_WHAT IS EXPECTED_
Output each line of the data below exactly, omitting any image.

_THE DATA_
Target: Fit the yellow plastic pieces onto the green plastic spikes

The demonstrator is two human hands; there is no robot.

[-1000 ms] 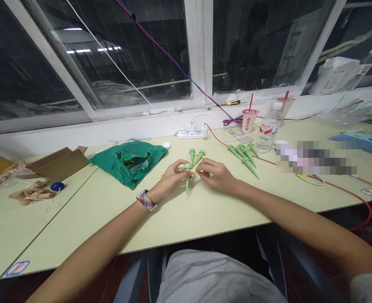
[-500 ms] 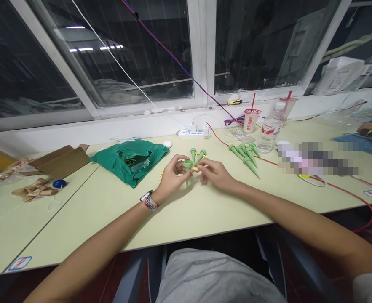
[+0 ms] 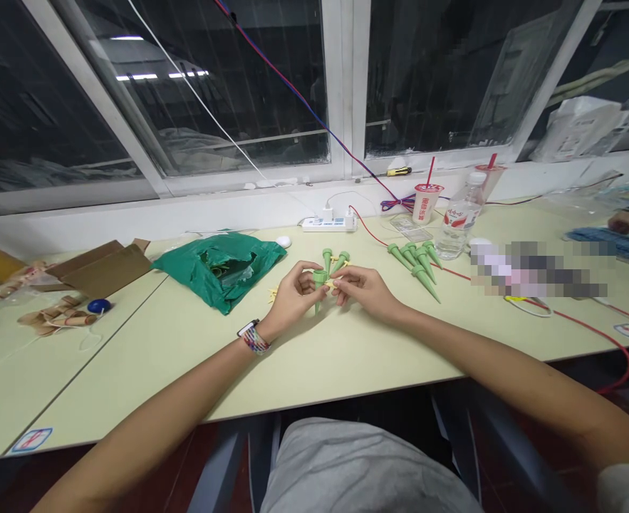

_RESPONSE TO THE TASK_
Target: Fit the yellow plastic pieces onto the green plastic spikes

The demonstrator is two human hands; there is no robot.

[-1000 ms] 
[-500 ms] 
[+0 ms] 

No additional output is required.